**How to complete this task**: Your answer should be the lines of the data below that contain "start".

-- Supplied data follows --

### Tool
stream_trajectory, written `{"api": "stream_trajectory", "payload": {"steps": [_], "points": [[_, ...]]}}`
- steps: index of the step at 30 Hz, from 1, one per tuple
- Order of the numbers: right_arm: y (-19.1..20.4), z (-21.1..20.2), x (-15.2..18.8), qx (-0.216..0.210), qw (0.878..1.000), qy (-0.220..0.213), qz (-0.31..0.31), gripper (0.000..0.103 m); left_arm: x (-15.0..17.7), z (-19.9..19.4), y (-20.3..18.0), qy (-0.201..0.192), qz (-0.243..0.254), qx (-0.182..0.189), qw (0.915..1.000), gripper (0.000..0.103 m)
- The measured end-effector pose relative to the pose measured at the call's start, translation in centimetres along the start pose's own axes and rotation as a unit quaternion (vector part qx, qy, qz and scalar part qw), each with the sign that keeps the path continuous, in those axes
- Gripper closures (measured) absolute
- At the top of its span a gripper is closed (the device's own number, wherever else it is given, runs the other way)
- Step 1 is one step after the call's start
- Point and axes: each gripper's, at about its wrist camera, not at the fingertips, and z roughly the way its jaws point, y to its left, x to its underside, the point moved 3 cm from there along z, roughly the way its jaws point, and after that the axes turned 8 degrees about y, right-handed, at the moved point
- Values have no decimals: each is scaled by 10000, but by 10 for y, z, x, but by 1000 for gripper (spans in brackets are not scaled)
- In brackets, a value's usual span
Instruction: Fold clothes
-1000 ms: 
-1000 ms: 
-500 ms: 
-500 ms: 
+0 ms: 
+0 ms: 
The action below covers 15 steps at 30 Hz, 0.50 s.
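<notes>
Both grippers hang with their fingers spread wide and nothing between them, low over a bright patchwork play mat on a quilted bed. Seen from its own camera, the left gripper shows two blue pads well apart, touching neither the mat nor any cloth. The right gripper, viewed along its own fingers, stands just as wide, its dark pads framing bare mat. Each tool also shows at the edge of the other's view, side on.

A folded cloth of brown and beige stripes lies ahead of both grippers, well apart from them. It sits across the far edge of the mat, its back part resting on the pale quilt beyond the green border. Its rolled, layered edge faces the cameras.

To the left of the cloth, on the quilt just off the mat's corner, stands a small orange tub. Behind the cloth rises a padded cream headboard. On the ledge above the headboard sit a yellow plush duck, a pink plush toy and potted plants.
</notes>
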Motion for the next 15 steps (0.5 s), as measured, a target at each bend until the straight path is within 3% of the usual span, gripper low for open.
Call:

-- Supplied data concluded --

**Completed exercise**:
- The measured end-effector pose relative to the pose measured at the call's start, translation in centimetres along the start pose's own axes and rotation as a unit quaternion (vector part qx, qy, qz and scalar part qw), each with the sign that keeps the path continuous, in those axes
- Step 1 is one step after the call's start

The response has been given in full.